__Exercise instructions__.
Quote the data below in full, please, without altering anything.

__Information shown__.
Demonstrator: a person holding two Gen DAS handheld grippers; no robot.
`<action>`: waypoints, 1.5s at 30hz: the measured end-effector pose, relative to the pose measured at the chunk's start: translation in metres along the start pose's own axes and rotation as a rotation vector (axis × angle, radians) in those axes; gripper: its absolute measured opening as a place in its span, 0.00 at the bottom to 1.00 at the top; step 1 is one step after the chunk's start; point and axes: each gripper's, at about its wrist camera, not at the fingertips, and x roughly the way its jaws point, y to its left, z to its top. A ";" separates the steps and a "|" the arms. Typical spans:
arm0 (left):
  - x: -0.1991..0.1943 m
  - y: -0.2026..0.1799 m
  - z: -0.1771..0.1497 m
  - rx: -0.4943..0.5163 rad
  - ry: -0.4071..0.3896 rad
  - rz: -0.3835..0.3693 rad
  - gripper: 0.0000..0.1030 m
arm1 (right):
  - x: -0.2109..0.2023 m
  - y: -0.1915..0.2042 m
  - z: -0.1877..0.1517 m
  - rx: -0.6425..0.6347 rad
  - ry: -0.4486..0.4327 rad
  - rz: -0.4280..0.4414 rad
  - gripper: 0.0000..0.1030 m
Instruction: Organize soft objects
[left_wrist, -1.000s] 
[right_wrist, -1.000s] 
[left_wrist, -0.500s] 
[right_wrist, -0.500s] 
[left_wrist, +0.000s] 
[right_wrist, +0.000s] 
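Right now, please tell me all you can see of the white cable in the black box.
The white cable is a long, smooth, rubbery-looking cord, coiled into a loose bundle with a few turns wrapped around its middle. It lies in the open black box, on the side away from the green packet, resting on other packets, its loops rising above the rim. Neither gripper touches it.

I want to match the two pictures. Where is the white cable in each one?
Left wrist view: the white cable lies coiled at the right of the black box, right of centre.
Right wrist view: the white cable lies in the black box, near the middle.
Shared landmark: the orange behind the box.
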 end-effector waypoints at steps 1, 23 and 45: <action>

__Answer below__.
Demonstrator: a person holding two Gen DAS handheld grippers; no robot.
`<action>`: waypoints, 1.5s at 30hz: the measured end-effector pose, relative to the pose measured at the chunk's start: translation in metres along the start pose's own axes and rotation as a rotation vector (axis × angle, radians) in those axes; gripper: its absolute measured opening as a place in its span, 0.00 at the bottom to 1.00 at the top; step 1 is one step after the chunk's start; point and axes: each gripper's, at about its wrist camera, not at the fingertips, and x roughly the way its jaws point, y to its left, z to its top. A ";" separates the steps and a "|" the arms. Typical spans:
arm0 (left):
  - x: -0.1991..0.1943 m
  - y: -0.2026..0.1799 m
  - z: -0.1771..0.1497 m
  - rx: -0.4943..0.5163 rad
  - ry: -0.4071..0.3896 rad
  - rz: -0.3835..0.3693 rad
  - gripper: 0.0000..0.1030 m
arm1 (right):
  - x: -0.2109..0.2023 m
  - y: -0.1915..0.2042 m
  - z: -0.1877..0.1517 m
  - rx: -0.6425..0.6347 rad
  - ry: -0.4486..0.4327 rad
  - rz: -0.4280..0.4414 rad
  - gripper: 0.0000..0.1030 m
Instruction: Organize soft objects
[left_wrist, -1.000s] 
[right_wrist, -1.000s] 
[left_wrist, -0.500s] 
[right_wrist, -0.500s] 
[left_wrist, +0.000s] 
[right_wrist, +0.000s] 
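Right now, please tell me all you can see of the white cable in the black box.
The white cable is a long, smooth, rubbery-looking cord, coiled into a loose bundle with a few turns wrapped around its middle. It lies in the open black box, on the side away from the green packet, resting on other packets, its loops rising above the rim. Neither gripper touches it.

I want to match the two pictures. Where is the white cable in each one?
Left wrist view: the white cable lies coiled at the right of the black box, right of centre.
Right wrist view: the white cable lies in the black box, near the middle.
Shared landmark: the orange behind the box.
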 end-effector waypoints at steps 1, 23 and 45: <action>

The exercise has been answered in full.